### Required action
Copy out, exactly, the first line of the entries below and every line after it through the one containing "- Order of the".

### Extracted data
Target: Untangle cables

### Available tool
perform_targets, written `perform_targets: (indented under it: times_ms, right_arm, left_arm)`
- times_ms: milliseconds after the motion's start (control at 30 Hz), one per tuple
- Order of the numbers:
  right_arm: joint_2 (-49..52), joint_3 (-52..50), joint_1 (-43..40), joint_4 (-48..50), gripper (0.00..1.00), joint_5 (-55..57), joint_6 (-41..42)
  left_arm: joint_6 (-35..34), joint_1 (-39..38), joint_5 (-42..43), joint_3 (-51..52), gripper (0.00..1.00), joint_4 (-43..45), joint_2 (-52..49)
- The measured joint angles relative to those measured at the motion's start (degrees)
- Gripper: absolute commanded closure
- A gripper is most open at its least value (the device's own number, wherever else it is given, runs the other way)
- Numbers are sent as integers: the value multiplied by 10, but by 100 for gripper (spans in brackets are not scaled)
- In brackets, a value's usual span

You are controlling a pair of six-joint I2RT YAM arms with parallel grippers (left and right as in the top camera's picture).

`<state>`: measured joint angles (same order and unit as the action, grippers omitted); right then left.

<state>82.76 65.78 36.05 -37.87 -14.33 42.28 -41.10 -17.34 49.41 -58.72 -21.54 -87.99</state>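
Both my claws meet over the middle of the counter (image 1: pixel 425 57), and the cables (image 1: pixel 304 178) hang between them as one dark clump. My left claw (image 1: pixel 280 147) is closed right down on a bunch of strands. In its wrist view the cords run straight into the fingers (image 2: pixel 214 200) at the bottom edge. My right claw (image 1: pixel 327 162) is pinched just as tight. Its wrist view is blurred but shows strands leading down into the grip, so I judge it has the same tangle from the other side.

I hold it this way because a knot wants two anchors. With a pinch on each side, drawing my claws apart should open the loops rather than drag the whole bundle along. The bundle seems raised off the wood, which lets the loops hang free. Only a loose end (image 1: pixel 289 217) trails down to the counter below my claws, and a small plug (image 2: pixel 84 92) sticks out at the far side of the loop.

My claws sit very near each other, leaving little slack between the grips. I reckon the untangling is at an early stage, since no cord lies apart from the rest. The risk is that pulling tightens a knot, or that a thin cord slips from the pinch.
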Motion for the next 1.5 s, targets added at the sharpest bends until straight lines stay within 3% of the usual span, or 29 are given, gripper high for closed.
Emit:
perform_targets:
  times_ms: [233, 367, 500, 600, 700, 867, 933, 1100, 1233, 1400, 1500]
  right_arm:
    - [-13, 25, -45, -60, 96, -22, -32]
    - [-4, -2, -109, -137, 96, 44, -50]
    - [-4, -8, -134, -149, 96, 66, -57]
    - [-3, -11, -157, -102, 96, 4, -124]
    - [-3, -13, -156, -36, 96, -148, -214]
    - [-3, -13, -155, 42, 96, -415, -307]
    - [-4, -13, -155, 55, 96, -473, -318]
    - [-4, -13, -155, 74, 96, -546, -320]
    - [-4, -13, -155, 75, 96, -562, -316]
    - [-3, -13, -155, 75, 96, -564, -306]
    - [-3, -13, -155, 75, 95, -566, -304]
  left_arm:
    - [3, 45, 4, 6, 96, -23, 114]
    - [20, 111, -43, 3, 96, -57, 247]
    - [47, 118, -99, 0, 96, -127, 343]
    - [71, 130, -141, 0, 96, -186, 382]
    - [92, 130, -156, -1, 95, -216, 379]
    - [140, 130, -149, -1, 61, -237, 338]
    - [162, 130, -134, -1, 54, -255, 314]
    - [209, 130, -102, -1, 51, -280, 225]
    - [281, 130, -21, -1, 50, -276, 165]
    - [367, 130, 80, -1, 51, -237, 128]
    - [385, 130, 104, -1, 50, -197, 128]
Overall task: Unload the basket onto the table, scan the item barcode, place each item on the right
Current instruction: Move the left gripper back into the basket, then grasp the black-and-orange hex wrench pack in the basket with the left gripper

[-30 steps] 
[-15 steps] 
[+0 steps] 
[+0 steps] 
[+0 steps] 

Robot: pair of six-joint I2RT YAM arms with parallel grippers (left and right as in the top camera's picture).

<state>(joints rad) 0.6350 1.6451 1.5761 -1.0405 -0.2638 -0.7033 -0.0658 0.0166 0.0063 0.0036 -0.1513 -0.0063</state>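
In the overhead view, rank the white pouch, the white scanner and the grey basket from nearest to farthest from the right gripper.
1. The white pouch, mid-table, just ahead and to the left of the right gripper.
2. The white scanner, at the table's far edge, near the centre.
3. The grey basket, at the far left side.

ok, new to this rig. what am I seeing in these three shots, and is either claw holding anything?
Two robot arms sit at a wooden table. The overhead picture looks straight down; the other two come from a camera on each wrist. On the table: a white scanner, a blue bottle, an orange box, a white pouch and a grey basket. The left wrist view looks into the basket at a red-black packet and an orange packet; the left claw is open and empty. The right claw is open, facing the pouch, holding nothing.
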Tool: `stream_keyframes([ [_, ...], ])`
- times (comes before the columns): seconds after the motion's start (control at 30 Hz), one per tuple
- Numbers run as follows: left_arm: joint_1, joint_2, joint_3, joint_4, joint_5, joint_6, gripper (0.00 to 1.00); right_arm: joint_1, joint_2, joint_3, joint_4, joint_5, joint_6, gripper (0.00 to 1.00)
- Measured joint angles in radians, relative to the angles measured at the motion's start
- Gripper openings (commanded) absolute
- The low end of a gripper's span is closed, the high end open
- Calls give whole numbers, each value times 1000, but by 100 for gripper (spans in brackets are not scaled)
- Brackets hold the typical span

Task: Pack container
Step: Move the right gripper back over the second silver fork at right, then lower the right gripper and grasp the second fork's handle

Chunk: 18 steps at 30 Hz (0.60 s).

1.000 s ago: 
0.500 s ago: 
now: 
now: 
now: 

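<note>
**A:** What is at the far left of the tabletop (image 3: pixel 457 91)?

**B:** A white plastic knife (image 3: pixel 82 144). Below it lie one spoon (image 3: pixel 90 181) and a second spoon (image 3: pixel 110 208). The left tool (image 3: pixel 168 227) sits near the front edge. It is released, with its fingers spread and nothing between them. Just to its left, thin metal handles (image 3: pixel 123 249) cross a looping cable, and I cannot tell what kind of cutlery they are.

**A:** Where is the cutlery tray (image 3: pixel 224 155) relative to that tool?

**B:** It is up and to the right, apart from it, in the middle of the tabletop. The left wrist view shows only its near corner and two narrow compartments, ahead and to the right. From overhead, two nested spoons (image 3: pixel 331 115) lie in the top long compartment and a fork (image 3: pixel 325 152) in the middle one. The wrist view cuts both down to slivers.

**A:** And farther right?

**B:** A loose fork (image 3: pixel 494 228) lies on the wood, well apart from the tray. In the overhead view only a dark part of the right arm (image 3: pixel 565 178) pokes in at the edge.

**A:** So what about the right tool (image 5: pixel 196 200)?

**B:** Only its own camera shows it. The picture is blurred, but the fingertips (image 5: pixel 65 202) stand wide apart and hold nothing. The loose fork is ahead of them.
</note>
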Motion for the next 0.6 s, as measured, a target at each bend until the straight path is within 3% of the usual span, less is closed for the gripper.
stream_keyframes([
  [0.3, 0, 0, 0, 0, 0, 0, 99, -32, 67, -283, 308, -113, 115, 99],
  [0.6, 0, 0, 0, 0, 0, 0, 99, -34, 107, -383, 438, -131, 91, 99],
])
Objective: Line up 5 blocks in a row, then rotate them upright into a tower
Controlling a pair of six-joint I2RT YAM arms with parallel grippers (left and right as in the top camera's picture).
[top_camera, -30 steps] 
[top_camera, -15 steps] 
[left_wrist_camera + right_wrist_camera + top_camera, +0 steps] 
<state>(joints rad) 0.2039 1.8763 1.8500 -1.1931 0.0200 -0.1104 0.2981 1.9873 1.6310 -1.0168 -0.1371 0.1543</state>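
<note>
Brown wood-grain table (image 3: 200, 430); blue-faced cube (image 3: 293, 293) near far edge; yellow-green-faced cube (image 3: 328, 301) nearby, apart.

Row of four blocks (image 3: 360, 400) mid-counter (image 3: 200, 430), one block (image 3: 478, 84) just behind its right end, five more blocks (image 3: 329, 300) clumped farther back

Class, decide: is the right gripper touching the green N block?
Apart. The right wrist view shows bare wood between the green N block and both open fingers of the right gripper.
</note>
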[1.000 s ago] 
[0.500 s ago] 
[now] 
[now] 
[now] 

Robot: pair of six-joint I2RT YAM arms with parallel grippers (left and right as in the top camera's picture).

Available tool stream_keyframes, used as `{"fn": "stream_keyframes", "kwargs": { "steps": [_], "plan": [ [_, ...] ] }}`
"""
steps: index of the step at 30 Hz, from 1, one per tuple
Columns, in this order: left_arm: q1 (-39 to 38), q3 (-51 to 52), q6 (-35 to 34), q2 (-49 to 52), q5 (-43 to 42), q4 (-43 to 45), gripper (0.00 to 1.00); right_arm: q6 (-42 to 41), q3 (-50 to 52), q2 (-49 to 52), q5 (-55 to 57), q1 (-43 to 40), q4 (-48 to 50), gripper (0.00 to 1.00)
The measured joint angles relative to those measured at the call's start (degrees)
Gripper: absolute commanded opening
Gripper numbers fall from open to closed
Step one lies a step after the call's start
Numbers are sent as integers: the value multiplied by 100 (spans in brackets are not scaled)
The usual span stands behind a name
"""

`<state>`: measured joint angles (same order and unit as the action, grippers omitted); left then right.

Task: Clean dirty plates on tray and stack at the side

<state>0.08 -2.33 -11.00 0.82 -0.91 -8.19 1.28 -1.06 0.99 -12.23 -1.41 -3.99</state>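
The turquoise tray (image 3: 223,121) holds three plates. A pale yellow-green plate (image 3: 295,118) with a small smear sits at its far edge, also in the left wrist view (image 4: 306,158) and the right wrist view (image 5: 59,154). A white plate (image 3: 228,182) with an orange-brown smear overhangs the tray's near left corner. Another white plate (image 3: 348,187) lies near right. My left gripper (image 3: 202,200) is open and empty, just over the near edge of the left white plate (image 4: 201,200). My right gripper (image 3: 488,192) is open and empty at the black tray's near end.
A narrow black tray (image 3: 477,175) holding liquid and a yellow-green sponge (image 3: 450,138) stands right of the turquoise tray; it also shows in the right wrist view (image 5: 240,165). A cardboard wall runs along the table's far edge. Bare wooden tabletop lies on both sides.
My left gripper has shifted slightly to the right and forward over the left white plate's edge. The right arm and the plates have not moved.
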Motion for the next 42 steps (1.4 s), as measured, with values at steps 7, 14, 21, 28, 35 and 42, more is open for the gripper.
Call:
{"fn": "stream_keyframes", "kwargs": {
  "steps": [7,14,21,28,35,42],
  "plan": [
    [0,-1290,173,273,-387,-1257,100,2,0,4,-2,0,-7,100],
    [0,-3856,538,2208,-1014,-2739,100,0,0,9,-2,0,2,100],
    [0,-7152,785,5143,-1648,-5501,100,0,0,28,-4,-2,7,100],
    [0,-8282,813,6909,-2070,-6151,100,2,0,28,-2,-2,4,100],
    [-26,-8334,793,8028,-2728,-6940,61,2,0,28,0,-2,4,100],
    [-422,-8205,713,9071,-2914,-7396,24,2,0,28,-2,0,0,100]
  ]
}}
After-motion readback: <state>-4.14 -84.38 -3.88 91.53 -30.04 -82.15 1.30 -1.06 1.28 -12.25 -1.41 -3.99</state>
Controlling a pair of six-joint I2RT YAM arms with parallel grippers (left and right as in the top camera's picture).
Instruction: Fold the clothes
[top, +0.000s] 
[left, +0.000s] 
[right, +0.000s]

### Your solution
Target: Untangle cables

### Available tool
perform_targets, written `perform_targets: (indented under it: times_ms, right_arm, left_arm)`
- times_ms: milliseconds after the motion's start (control at 30 Hz), one per tuple
- Order of the numbers:

Now the exercise is complete.